# [Your goal]
When you answer, restate the entries below without altering anything.

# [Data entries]

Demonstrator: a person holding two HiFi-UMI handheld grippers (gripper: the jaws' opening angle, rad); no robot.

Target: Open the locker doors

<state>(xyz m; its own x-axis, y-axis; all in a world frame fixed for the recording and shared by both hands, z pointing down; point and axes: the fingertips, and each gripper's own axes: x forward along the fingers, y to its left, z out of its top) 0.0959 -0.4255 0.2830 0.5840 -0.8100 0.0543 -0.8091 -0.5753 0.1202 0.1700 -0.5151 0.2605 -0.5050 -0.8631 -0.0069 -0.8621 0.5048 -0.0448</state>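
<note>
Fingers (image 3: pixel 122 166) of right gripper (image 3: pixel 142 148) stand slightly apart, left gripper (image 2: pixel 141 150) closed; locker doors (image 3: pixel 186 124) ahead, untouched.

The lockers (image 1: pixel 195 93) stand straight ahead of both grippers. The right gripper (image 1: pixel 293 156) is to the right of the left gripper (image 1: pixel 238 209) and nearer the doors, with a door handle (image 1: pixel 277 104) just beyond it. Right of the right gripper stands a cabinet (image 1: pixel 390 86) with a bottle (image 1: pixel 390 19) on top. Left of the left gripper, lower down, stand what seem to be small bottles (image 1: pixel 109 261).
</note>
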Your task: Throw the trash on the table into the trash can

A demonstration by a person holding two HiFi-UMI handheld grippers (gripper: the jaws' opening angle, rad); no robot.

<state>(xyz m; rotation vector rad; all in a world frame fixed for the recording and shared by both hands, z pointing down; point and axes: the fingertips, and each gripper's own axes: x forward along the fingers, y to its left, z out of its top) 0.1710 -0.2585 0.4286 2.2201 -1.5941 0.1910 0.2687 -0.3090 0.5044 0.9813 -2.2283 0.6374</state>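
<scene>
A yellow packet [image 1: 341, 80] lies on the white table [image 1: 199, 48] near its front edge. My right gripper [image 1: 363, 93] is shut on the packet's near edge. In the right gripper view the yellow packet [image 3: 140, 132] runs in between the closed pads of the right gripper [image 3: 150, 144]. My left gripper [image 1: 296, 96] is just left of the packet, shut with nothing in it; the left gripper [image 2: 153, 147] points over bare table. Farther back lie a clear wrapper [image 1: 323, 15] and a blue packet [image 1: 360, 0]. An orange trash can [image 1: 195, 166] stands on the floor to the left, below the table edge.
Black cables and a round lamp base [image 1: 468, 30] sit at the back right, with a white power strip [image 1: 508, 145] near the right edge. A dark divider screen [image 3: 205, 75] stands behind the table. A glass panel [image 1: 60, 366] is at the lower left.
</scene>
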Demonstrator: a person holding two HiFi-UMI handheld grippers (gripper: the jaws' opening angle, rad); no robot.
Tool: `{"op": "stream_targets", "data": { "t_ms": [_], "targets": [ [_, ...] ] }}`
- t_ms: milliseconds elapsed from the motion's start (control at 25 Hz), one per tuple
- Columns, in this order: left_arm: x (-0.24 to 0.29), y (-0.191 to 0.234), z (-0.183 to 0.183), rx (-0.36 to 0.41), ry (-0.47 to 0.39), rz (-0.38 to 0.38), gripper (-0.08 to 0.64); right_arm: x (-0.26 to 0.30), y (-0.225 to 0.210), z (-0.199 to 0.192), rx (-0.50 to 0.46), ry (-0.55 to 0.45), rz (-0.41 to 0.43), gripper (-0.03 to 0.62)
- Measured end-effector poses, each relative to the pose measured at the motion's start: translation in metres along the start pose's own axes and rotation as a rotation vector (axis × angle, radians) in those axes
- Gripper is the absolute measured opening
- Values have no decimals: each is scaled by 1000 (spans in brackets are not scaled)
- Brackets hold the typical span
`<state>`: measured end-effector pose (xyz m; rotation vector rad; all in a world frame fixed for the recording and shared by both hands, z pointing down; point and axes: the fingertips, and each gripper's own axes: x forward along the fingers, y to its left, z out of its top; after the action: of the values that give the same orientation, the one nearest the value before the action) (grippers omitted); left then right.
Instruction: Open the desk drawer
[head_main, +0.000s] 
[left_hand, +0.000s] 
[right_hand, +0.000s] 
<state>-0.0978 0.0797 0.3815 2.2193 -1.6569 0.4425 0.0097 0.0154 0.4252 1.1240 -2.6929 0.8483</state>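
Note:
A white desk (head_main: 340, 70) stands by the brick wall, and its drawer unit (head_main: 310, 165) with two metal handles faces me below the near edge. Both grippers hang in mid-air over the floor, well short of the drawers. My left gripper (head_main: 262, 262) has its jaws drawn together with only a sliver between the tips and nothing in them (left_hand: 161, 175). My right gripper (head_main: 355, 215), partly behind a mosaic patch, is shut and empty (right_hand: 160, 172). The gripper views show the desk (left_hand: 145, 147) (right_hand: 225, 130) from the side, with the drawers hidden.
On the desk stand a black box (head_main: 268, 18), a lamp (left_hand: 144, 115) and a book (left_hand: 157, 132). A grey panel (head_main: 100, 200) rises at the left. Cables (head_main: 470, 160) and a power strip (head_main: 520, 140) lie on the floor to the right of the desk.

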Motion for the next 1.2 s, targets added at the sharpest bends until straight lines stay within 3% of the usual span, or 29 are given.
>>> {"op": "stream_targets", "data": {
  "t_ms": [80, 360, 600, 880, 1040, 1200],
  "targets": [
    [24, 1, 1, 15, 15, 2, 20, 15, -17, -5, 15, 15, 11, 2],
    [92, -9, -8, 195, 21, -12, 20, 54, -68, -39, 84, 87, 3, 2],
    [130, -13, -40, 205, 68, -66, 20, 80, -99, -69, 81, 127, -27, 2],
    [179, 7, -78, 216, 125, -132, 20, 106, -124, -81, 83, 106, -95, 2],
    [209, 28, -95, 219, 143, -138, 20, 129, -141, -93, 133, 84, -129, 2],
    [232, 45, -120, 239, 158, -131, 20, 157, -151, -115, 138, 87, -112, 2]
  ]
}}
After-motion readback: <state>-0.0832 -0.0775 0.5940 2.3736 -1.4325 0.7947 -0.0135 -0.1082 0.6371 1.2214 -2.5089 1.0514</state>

# [Problem solution]
Demonstrator: a person holding two HiFi-UMI handheld grippers (gripper: the jaws' opening angle, rad); no robot.

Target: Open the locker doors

<state>(xyz m; its own x-axis, y-axis; all in a world frame fixed for the recording and shared by both hands, z pointing down; point and axes: the fingertips, and each gripper's own axes: x forward along the fingers, y to its left, z out of its top) 0.0959 -0.4255 0.2830 0.5840 -0.8100 0.0543 -0.8091 -0.5753 0.1202 0.1700 -0.5151 0.2605 -0.5050 -0.8631 -0.0069 -0.8621 0.5048 -0.0448</state>
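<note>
Fingers (image 3: pixel 122 166) of right gripper (image 3: pixel 142 148) stand slightly apart, left gripper (image 2: pixel 141 150) closed; locker doors (image 3: pixel 186 124) ahead, untouched.

The lockers (image 1: pixel 195 93) stand straight ahead of both grippers. The right gripper (image 1: pixel 293 156) is to the right of the left gripper (image 1: pixel 238 209) and nearer the doors, with a door handle (image 1: pixel 277 104) just beyond it. Right of the right gripper stands a cabinet (image 1: pixel 390 86) with a bottle (image 1: pixel 390 19) on top. Left of the left gripper, lower down, stand what seem to be small bottles (image 1: pixel 109 261).
</note>
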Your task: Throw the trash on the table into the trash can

A demonstration by a person holding two HiFi-UMI handheld grippers (gripper: the jaws' opening angle, rad); no robot.

<state>(xyz m; rotation vector rad; all in a world frame fixed for the recording and shared by both hands, z pointing down; point and axes: the fingertips, and each gripper's own axes: x forward along the fingers, y to its left, z out of its top) 0.1710 -0.2585 0.4286 2.2201 -1.5941 0.1910 0.2687 -0.3090 0.5044 0.9813 -2.2283 0.6374</state>
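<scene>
A yellow packet [image 1: 341, 80] lies on the white table [image 1: 199, 48] near its front edge. My right gripper [image 1: 363, 93] is shut on the packet's near edge. In the right gripper view the yellow packet [image 3: 140, 132] runs in between the closed pads of the right gripper [image 3: 150, 144]. My left gripper [image 1: 296, 96] is just left of the packet, shut with nothing in it; the left gripper [image 2: 153, 147] points over bare table. Farther back lie a clear wrapper [image 1: 323, 15] and a blue packet [image 1: 360, 0]. An orange trash can [image 1: 195, 166] stands on the floor to the left, below the table edge.
Black cables and a round lamp base [image 1: 468, 30] sit at the back right, with a white power strip [image 1: 508, 145] near the right edge. A dark divider screen [image 3: 205, 75] stands behind the table. A glass panel [image 1: 60, 366] is at the lower left.
</scene>
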Demonstrator: a person holding two HiFi-UMI handheld grippers (gripper: the jaws' opening angle, rad); no robot.
Tool: `{"op": "stream_targets", "data": { "t_ms": [_], "targets": [ [_, ...] ] }}`
- t_ms: milliseconds elapsed from the motion's start (control at 25 Hz), one per tuple
- Columns, in this order: left_arm: x (-0.24 to 0.29), y (-0.191 to 0.234), z (-0.183 to 0.183), rx (-0.36 to 0.41), ry (-0.47 to 0.39), rz (-0.38 to 0.38), gripper (-0.08 to 0.64); right_arm: x (-0.26 to 0.30), y (-0.225 to 0.210), z (-0.199 to 0.192), rx (-0.50 to 0.46), ry (-0.55 to 0.45), rz (-0.41 to 0.43), gripper (-0.03 to 0.62)
- Measured end-effector poses, each relative to the pose measured at the motion's start: translation in metres along the start pose's own axes and rotation as a rotation vector (axis × angle, radians) in those axes
- Gripper is the absolute measured opening
- Values have no decimals: each is scaled by 1000 (spans in brackets are not scaled)
- Brackets hold the typical span
`<state>`: measured end-effector pose (xyz m; rotation vector rad; all in a world frame fixed for the recording and shared by both hands, z pointing down; point and axes: the fingertips, and each gripper's own axes: x forward along the fingers, y to its left, z out of its top; after the action: of the values that give the same orientation, the one nearest the value before the action) (grippers omitted); left then right.
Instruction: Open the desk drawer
[head_main, +0.000s] 
[left_hand, +0.000s] 
[right_hand, +0.000s] 
<state>-0.0978 0.0797 0.3815 2.2193 -1.6569 0.4425 0.0097 0.0154 0.4252 1.1240 -2.6929 0.8483</state>
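Note:
A white desk (head_main: 340, 70) stands by the brick wall, and its drawer unit (head_main: 310, 165) with two metal handles faces me below the near edge. Both grippers hang in mid-air over the floor, well short of the drawers. My left gripper (head_main: 262, 262) has its jaws drawn together with only a sliver between the tips and nothing in them (left_hand: 161, 175). My right gripper (head_main: 355, 215), partly behind a mosaic patch, is shut and empty (right_hand: 160, 172). The gripper views show the desk (left_hand: 145, 147) (right_hand: 225, 130) from the side, with the drawers hidden.
On the desk stand a black box (head_main: 268, 18), a lamp (left_hand: 144, 115) and a book (left_hand: 157, 132). A grey panel (head_main: 100, 200) rises at the left. Cables (head_main: 470, 160) and a power strip (head_main: 520, 140) lie on the floor to the right of the desk.
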
Motion for the next 1.2 s, targets added at the sharpest bends until straight lines stay within 3% of the usual span, or 29 are given.
>>> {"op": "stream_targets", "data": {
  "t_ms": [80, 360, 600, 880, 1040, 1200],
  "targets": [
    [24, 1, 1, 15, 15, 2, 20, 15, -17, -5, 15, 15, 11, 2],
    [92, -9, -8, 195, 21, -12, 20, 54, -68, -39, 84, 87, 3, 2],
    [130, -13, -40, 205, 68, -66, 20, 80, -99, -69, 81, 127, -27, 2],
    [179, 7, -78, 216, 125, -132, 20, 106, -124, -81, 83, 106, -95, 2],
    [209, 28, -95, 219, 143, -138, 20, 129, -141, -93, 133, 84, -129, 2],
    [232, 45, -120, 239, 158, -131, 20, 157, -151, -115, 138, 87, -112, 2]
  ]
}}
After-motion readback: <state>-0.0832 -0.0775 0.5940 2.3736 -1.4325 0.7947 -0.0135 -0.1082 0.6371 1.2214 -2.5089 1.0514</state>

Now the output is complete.